# Difference between Sharpe Ratio and Information Ratio

I am finding it difficult to understand the difference between the sharpe ratio and the information ratio and the relationship between the two, and cannot find a decent reference that breaks it down in terms of the actual mathematical definitions of the two. The Wiki page for the two is quite confusing as well, since it defines sharpe ratios almost identically to information ratios, but SR is in terms of a single asset, IR is in term of a portfolio of assets.

update: for clarity, the definiton of sharpe ratio (Wiki): $$S_a = \frac{E(R_a-R_b)}{\sqrt{Var(R_a - R_b)}}$$ and definition of information ratio: $$IR_p = \frac{E(R_p-R_b)}{\sqrt{Var(R_p - R_b)}}$$ where a is the reference asset, b is the benchmark and p is the reference portfolio

Sharpe's 1966 equation had $R_b$ defined as the risk free rate. Looks like that was revised in 1994 to the 'reference benchmark', making the formulas essentially equivalent.

If we refer to the original definitions, then that is the primary difference - Sharpe's ratio looks at reward/risk of the excess return for an asset over the risk-free rate while the information ratio looks at the reward/risk of the excess return for an asset over some reference benchmark.

Example: Sharpe Ratio could be used by someone developing a trading strategy who wants to study the average risk/reward profile over time (signal-to-noise) such that $R_b$ is set to the risk free rate, or even 0, while the Information Ratio could be used by a mutual fund manager whose job is to beat the S&P 500, thus $R_b$ could be the expected index return.

The mechanics of the two formulas are the same, e.g. there really isn't a difference especially since Sharpe has updated his formula.

From Wiki: https://en.wikipedia.org/wiki/Information_ratio

"The information ratio is similar to the Sharpe ratio but, whereas the Sharpe ratio is the 'excess' return of an asset over the return of a risk free asset divided by the variability or standard deviation of returns, the information ratio is the 'active' return to the most relevant benchmark index divided by the standard deviation of the 'active' return or tracking error."

https://en.wikipedia.org/wiki/Sharpe_ratio

"This is often confused with the information ratio, in part because the newer definition of the Sharpe ratio matches the definition of information ratio within the field of finance. Outside of this field, information ratio is simply mean over the standard deviation of a series of measurements."
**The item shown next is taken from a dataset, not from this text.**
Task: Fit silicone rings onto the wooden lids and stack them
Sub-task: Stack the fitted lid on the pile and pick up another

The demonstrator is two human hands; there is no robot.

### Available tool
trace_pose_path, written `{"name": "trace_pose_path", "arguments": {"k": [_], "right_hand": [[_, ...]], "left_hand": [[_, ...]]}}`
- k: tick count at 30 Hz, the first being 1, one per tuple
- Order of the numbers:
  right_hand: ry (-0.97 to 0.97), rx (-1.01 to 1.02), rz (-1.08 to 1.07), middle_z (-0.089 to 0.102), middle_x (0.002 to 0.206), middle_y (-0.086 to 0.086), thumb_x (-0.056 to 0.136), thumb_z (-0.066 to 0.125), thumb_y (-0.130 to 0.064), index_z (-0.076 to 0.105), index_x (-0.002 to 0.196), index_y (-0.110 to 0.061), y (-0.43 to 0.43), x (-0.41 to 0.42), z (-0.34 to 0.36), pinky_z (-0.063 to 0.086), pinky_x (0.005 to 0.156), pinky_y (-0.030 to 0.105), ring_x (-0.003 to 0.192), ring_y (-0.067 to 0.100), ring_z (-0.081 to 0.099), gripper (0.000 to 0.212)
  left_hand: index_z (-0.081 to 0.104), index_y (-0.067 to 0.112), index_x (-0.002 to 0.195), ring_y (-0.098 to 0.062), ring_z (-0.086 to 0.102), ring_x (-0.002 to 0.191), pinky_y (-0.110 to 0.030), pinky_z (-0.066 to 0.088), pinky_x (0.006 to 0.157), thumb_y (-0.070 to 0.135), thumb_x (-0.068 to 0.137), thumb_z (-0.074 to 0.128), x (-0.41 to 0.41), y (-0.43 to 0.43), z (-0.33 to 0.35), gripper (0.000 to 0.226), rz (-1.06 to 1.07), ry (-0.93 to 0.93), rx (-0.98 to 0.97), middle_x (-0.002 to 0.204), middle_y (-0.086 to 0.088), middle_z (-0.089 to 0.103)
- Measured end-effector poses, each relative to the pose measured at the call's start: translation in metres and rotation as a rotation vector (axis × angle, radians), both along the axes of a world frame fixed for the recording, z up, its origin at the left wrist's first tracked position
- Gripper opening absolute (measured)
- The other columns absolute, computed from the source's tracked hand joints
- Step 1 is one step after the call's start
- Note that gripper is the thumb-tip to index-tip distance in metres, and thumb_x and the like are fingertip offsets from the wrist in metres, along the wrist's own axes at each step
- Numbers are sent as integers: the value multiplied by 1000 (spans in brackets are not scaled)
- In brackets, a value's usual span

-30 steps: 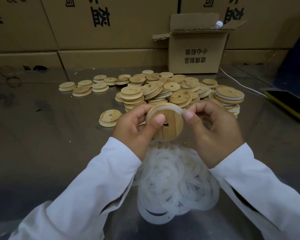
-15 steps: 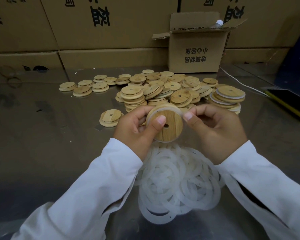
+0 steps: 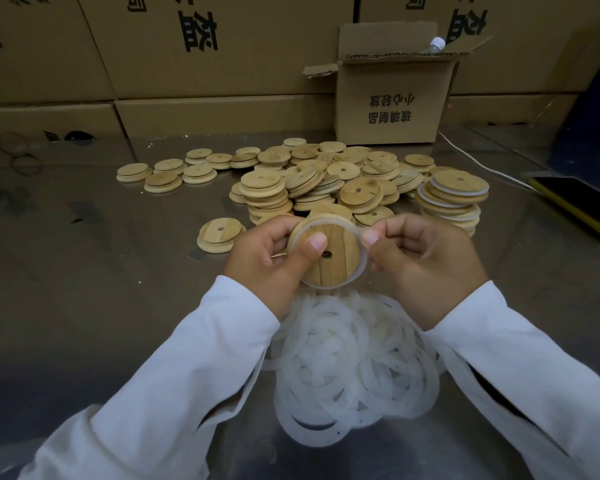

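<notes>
Left hand (image 3: pixel 267 261) grips the round wooden lid (image 3: pixel 329 268), right hand (image 3: pixel 426 265) pinches the white silicone ring (image 3: pixel 362 268), now stretched further round, nearly seated, I reckon.

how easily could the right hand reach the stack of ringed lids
Probably yes, once it lets go: the right hand pinches the silicone ring on the wooden lid the left hand grips, but nothing lies between it and the stack of ringed lids.
</notes>
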State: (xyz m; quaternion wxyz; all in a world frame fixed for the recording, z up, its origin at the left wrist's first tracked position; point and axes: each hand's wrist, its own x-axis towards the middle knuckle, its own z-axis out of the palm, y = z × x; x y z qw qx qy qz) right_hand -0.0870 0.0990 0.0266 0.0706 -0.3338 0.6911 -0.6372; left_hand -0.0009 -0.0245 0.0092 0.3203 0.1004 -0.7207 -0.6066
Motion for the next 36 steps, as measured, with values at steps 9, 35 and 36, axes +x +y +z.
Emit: {"name": "trace_pose_path", "arguments": {"k": [9, 35, 36], "right_hand": [[-18, -39, -44, 59, 57, -9, 81, 63, -12, 63, 70, -20, -2, -4, -2, 43, 53, 8, 49, -1, 52, 14], [-199, 660, -308, 58, 65, 11, 88, 58, -22, 60, 86, -8, 39, -88, -4, 43, 56, 28, 57, 20, 54, 15], [-225, 683, -315, 57, 61, 12, 89, 57, -22, 59, 82, -7, 40, -90, -4, 42, 52, 27, 53, 20, 53, 16]], "left_hand": [[66, 15, 84, -13, 68, 70, -33, 58, 66, 22, 73, 61, -3, -3, -3, 14, -35, -52, 167, 71, 1, 72], [57, 20, 109, -12, 51, 105, -20, 36, 84, 16, 80, 69, 3, -64, -10, 31, 559, -158, -220, 114, -1, 58], [57, 17, 112, -15, 51, 108, -24, 36, 87, 16, 79, 70, 5, -71, -13, 36, 586, -207, -235, 120, -4, 57]]}}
I have also seen a definition of Information Ratio that doesn't compare returns to a benchmark. According to Kaufman (Trading Systems and Methods, 2013), Chapter 2 and Chapter 21, the Information Ratio is defined as the compound Annualized Rate of Returns divided by the volatility of said returns. The $$\mathrm{AROR_{compound}}$$ can be calculated as:

$$\mathrm{AROR}_\mathrm{compound} = \left[ \left( \frac{\mathrm{Final Balance}}{\mathrm{Initial Balance}} \right)^ {\frac{252}{\mathrm{length-of-testing-period}}} \right]- 1$$

252 represents the number of trading days in a typical American calendar, so this would work on assets traded in American markets such as NYSE or Nasdaq. When dealing with other markets, you might need to adjust that number accordingly.